The set of regularized purchase-related expressions implemented by the purchase crawler 128 may also include qualifiers or modifiers. The set of regularized purchase-related expressions may also include escape character sequences that would be used to literally match the character corresponding to a qualifier/modifier. For instance, assuming the question mark character “?” were a qualifier/modifier, the backslash character “\” may be used to match the question mark character. An example of syntax would be the expression “\?”. The set of regularized purchase-related expressions may include symbols that direct a match to any character in a sequence of characters. For example, the period (dot) character “ ”. may be used to signify matching any character in a set of sequences. More specifically, the expression “/a./” would match the following character strings: “ab”, “ac”, and “az”, among other strings. The set of regularized purchase-related expressions may include symbols that direct a match to the start or end of a line. For instance, the caret character, “̂” may direct matching to a start of a line while the dollar sign “$” may direct matching to the end of a line. The expression “/̂red/” would match text only if the text contained the word “red” on the first line of the text. The expression “/fox$/” would match text only if the text contained the word “fox” on the last line.
The set of regularized purchase-related expressions implemented by the purchase crawler 128 may include qualifier symbols that direct a match to how many times a character would match. For instance, the question mark symbol “?” may direct a match if a character sequence occurs zero or one times in a block of text. That is, the expression, “/a?/” may match the first occurrence first occurrence of the character ‘a’. But since the character “a” is optional (based on the use of the question mark character, “?”), the expression would also match if the character “a” were absent. The expression “/a?/” may match the character “a” from the text “bb a”. The expression “/a?/” may further match the null character “ ” from the text “bb”.

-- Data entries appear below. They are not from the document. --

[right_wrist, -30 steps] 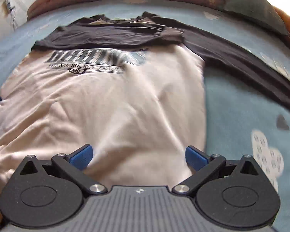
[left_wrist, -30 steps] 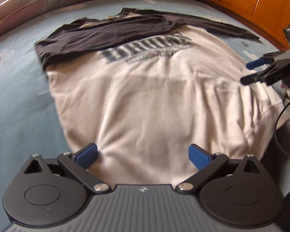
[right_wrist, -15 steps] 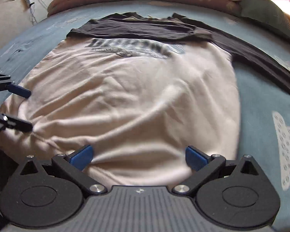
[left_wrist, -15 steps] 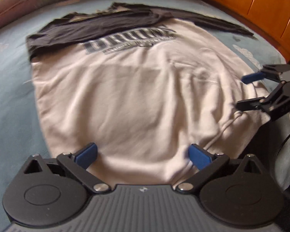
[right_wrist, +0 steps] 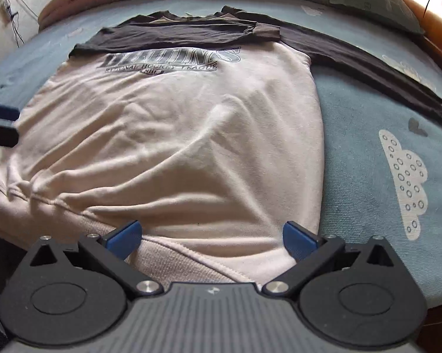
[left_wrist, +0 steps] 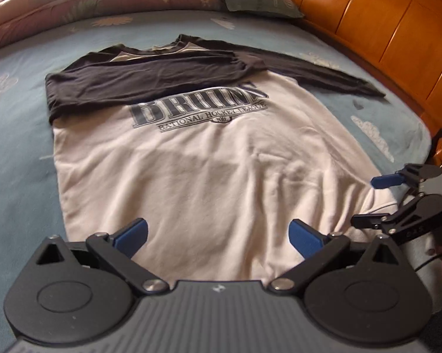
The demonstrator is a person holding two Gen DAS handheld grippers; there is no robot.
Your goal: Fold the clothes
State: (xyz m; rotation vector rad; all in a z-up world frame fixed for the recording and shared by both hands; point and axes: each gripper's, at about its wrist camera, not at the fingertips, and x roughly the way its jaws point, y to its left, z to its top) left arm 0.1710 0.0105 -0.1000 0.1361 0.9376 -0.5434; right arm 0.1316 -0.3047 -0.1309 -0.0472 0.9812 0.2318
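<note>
Though spread wide and holding nothing, jaws of both the left gripper (left_wrist: 218,234) and right gripper (right_wrist: 211,236) now lower and closer over the shirt (left_wrist: 209,170) hem than a second ago, likely readying a hem grab. Shirt flat on the bed (left_wrist: 14,158), one sleeve folded across. Ribbed hem edge plain only from the right wrist; headboard (left_wrist: 382,29) only from the left.

shirt (left_wrist: 209,176): soft matt cloth, ribbed hem
bedsheet (right_wrist: 365,153): matt printed cloth
headboard (left_wrist: 377,23): glossy varnished wood
left claw (left_wrist: 218,235): matt black plastic, blue pads
</note>
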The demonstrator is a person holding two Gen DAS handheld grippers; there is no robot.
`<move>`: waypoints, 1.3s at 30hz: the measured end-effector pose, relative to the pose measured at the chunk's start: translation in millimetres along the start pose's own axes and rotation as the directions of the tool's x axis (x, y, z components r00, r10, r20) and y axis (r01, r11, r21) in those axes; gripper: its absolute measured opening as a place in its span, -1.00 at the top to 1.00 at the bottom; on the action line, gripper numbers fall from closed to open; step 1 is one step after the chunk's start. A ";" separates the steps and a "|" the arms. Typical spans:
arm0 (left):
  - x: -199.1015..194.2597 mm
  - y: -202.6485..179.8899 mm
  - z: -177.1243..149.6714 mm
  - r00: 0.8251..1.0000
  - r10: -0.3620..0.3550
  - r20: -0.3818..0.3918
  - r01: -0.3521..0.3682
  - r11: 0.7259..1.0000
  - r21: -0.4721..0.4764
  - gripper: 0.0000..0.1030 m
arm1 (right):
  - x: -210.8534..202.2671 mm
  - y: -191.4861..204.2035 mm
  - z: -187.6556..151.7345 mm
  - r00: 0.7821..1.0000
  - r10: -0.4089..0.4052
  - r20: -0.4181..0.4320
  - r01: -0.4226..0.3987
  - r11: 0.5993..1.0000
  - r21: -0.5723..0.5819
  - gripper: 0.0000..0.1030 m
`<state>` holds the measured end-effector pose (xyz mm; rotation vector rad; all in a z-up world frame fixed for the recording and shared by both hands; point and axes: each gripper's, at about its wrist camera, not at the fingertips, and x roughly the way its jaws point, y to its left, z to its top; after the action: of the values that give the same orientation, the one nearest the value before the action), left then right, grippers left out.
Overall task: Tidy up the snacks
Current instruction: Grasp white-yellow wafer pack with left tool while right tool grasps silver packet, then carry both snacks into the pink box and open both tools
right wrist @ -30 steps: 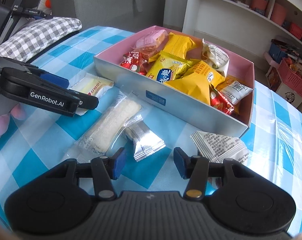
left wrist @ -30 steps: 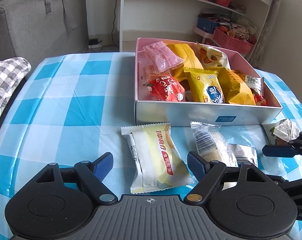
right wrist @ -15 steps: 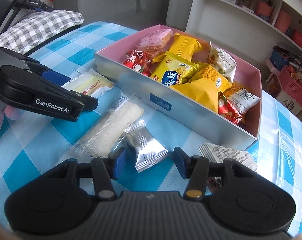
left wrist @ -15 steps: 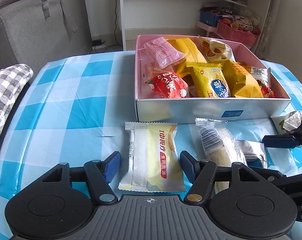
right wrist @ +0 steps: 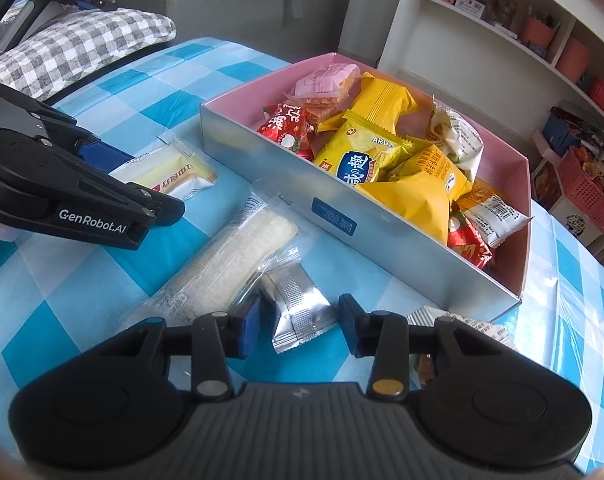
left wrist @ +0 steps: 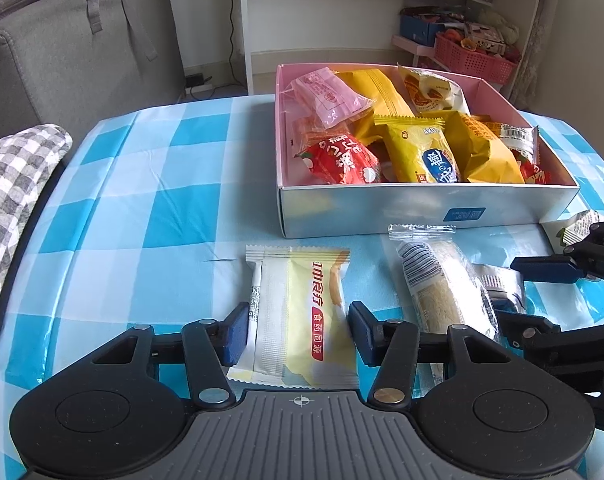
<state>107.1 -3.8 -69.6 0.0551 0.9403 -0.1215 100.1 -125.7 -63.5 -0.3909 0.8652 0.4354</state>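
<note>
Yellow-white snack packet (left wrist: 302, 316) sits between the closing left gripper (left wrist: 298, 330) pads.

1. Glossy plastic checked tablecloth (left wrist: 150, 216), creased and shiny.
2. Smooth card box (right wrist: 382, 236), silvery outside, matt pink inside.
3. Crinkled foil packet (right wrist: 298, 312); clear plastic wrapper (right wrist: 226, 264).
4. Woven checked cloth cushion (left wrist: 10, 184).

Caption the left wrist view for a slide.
Left gripper closing around a yellow-white snack packet lying before the filled snack box.
</note>
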 end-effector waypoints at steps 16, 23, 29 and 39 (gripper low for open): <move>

As another example regarding the purchase crawler 128, the asterisk symbol “*” may direct a match if a character sequence occurs zero or more times in a block of text. That is, the expression, “/a*/” would start matching the first occurrence of the character “a” and continue until the expression keeps on encountering the character “a”. The expression “/a*/” would match the character string “a” from the text “bb a”, would match the character string “aaa” from the text “bb aaa”, the character string “aa” from the text “bb aab”, and the null character string “ ” from the text “bb”.
As yet another example regarding the purchase crawler 128, the plus symbol “+” may direct a match if a character string occurs one or more times in a block of text. That is, the expression “/a+/” would start matching the first occurrence of the character “a” and continue till the expression keeps on encountering the character “a”. The expression “/a+/” would match the character string “a” from the text “bb”, the character string “aaa” from the text “bb aaa”, but would NOT match any character string from the text “bb” as in the last case, the expression would not find the character “a” in the text.
As still another example, the bracket symbols “{” and “}” may be used to direct a match to the minimum or maximum number of times, or the exact number of times a character string appears in a block of text. For instance, the expression “/a{2, 5}/” would match at least “aa” and at most “aaaaa”. The expression “/a{3}/” would match “aaa” but not match “aa”.
The set of regularized purchase-related expressions may produce “greedy” match results, meaning that the expression will return the longest matching string if multiple strings may be returned by a match. For instance, the expression “/a+” will start matching when the expression sees the first instance of the character “a” and will stop only when the expression sees the last contiguous “a”. The expression need not stop anywhere in between. As another example, the expression “/a{2, 5}/” would choose to match the character string “aaaaa” over the character string “aa”, even though both may potentially match the expression, because the “greediness” property.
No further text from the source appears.